Buchbesprechung | Veröffentlicht in MIZ 3/23 | Geschrieben von Gerhard Rampp

Rezension von Alois Berger: Föhrenwald, das vergessene Schtetl

Alois Berger: Föhrenwald, das vergessene Schtetl. Ein verdrängtes Kapitel deutsch-jüdischer Nach­kriegsgeschichte. München: Piper 2023, 240 Seiten, 
gebunden, Euro 24.-, ISBN 978-3-492-07106-2

Von 1945 bis 1957 war Föhrenwald bei Wolfratshausen die größte rein jüdische Stadt Europas mit zeitweise deutlich über 5000 Einwohnern. 1939 wurde sie als NS-Mustersiedlung für Arbeitskräfte in den nahegelegenen Rüstungsbetrieben erbaut. 1945 richtete die US-Militärverwaltung den Ort für „Jewish Displaced Persons“ ein, die überwiegend auf eine Ausreise nach Palästina oder die USA hofften. Daraus entwickelte sich eine selbstverwaltete Stadt mit der gesamten üblichen Infrastruktur. Sie verfügte neben den normalen Ausbildungsstätten über mehrere Synagogen für die verschiedenen jüdischen Glaubensrichtungen sowie eine Religionsschule und eine Hochschule für jüdische Theologie.
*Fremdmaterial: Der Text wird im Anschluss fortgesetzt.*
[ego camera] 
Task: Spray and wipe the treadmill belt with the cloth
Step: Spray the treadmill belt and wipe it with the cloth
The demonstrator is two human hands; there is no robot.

Die jüdischen Bewohner konnten sich zunächst frei entfalten – bis die amerikanische Verwaltung 1951 ihre Schutzfunktion an die deutschen Be­hörden übertrug.

Der 1957 in Wolfratshausen geborene Autor der Dokumentation über das vergessene Schtetl schildert recht ausführlich und eindringlich, wie die deutschen Sicherheitsbehörden anschließend die Juden mit immer wiederkehrenden Razzien einschüchterten und so verächtlich behandelten, wie sie es in den beiden vorangegangenen Jahrzehnten gelernt hatten. 1957 wurden die letzten Bewohner genötigt wegzuziehen, um Platz für katholische „Heimatvertriebene“ aus dem Osten zu schaffen. Der Freistaat Bayern hatte dies mit der katholischen Diözese München und Freising vereinbart. Jede Erinnerung an jüdisches Leben wurde fortan ausgelöscht, die Straßen wurden umbenannt, sogar der Ort Föhrenwald hieß nun Waldram und wurde später nach Wolfratshausen eingemeindet. Die Hauptsynagoge wurde zur katholischen Kirche umgewidmet, der Davidstern abgesägt – nicht 1938 wohlgemerkt, sondern um 1958.
Dem Autor wurde dieses „kalte Pogrom“ in seiner Jugendzeit verschwiegen. „Juden kamen in diesem Leben nur am Rande vor, genauer: um Ostern. Da erinnerten die Pfarrer daran, dass es Juden waren, die vor knapp 2000 Jahren unseren Herrn Jesu ans Kreuz schlagen ließen.“ Erst später engagierte sich Alois Berger in der Erinnerungsarbeit seiner Heimatstadt. Daraus entstand schließlich dieses dokumentarische Werk. Wer das Buch liest, merkt indes bald, dass hier nur vordergründig die rabiate Verdrängung von jüdischem Leben beschrieben wird. Mehr und mehr geht es auch um jene Mischung von christlichem Überlegenheitsdünkel und ewiggestrigen, antijüdischen Denkmustern, die im katholischen Südbayern (zumindest außerhalb der Großstädte) bis in die achtziger Jahre nachwirkte und mancherorts auch junge Aiwangers produzieren konnte.
Immerhin: Als der erinnerungskulturelle Verein Bürger für Föhrenwald 2022 eine offizielle Auszeichnung für seinen Einsatz gegen Antisemitismus erhielt, zeigten sich auch die Vertreter der Stadt Wolfratshausen stolz und sparten nicht mit Anerkennung.